WHAT IS NEEDED
Scan the records below, and wherever a line has the word "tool", pull it out.

-- WORKING DATA follows --

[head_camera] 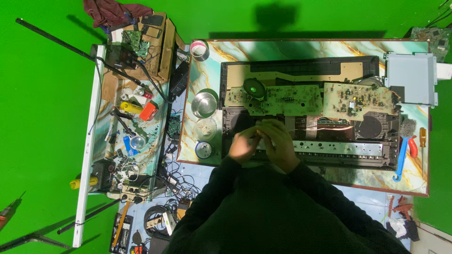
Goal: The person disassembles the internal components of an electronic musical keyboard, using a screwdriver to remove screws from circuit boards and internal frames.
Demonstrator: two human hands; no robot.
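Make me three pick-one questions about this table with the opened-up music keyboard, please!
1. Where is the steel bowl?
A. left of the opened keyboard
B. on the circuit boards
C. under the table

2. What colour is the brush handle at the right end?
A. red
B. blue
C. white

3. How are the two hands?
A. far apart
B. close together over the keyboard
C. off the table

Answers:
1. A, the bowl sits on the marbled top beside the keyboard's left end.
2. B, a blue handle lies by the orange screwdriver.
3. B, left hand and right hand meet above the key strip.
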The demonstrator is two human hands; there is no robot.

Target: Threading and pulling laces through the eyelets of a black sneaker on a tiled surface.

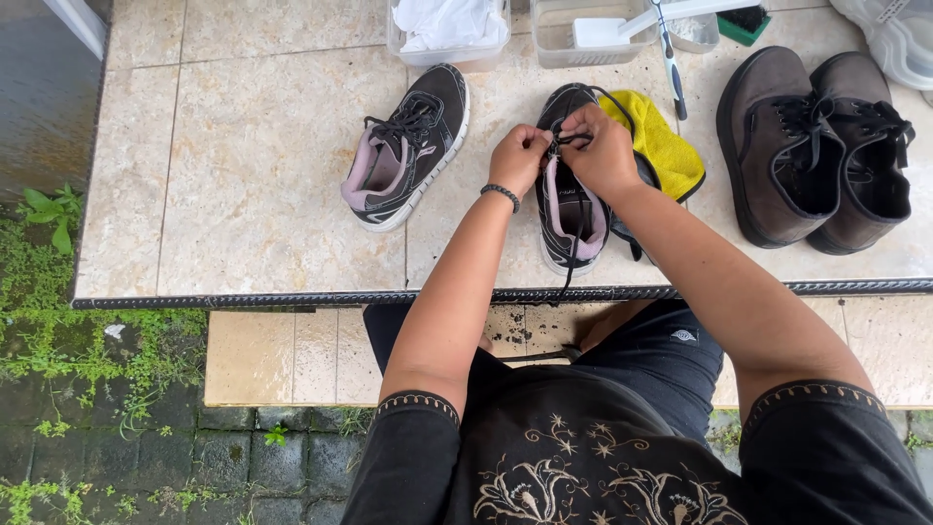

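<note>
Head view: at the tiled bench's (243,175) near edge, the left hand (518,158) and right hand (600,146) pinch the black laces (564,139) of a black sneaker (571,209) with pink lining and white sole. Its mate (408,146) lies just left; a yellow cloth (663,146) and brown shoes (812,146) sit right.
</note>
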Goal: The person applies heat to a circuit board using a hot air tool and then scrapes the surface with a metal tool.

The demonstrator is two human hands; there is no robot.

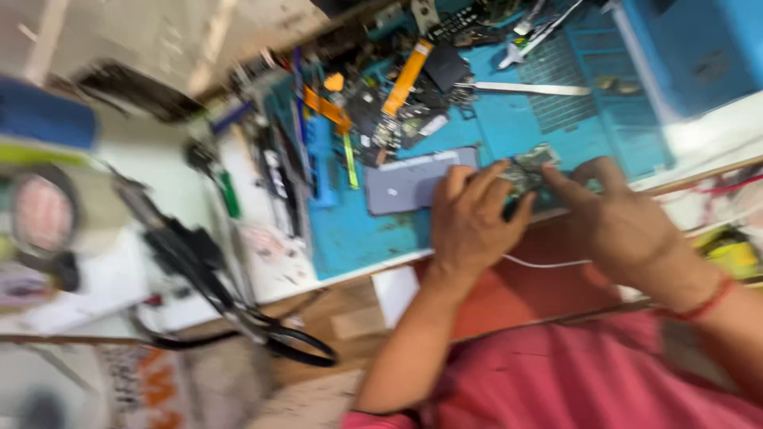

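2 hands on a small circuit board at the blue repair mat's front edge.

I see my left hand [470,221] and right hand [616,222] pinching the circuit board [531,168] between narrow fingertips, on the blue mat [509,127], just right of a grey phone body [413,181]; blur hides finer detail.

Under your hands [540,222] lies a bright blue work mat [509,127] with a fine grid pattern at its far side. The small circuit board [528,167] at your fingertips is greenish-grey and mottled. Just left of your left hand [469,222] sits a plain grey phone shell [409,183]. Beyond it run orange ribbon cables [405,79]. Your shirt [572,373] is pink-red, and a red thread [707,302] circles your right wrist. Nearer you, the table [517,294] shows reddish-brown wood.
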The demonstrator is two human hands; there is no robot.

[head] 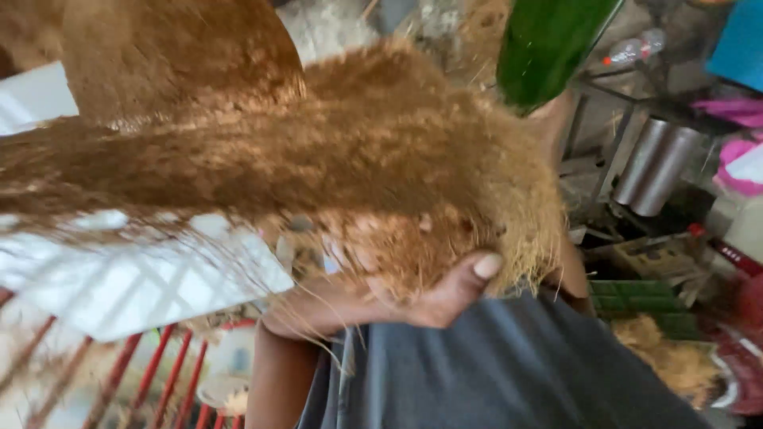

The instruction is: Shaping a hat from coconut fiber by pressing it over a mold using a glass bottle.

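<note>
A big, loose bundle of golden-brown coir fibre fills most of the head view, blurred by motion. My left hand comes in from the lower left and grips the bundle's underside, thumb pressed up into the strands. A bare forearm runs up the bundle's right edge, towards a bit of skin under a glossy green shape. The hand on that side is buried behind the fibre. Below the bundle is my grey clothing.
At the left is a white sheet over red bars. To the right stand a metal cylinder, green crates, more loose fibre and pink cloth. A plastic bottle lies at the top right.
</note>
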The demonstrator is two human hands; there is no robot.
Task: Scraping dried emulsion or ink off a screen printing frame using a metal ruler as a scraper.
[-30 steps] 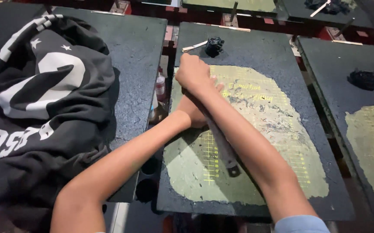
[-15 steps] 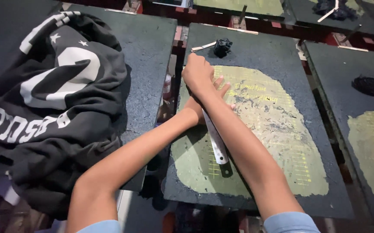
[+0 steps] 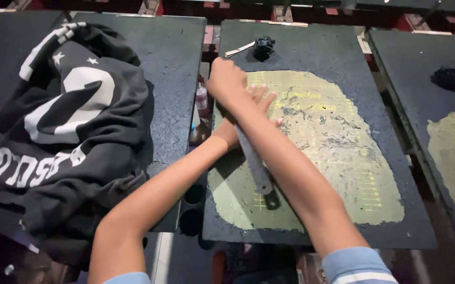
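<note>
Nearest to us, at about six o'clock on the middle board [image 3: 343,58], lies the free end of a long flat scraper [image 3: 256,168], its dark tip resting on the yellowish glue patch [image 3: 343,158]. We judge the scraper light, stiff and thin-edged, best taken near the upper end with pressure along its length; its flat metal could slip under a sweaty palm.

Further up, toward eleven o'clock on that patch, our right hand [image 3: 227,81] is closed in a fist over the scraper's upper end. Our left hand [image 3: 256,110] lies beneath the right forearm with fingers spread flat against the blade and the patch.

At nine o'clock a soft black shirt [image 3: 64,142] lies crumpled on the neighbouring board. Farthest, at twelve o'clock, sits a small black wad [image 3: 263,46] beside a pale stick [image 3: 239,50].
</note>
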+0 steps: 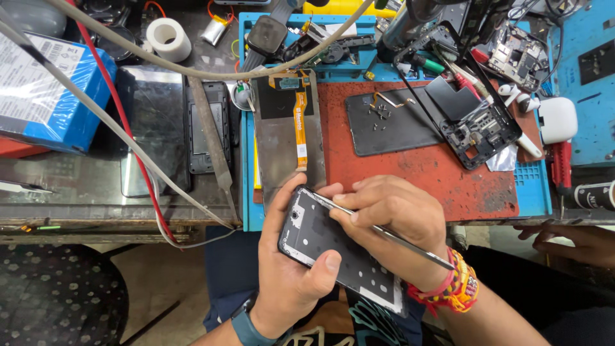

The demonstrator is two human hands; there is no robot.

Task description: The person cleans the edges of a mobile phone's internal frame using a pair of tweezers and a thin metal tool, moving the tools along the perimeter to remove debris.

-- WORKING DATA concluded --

TASK RESULT
Goal: The person applies heat to a circuit board using a hot air tool and then scrapes the surface with a metal tool.
Task description: The person cleans the edges of a mobile phone's internal frame using a pair of tweezers and a thin metal tool, moving the tools along the perimeter to remove debris.

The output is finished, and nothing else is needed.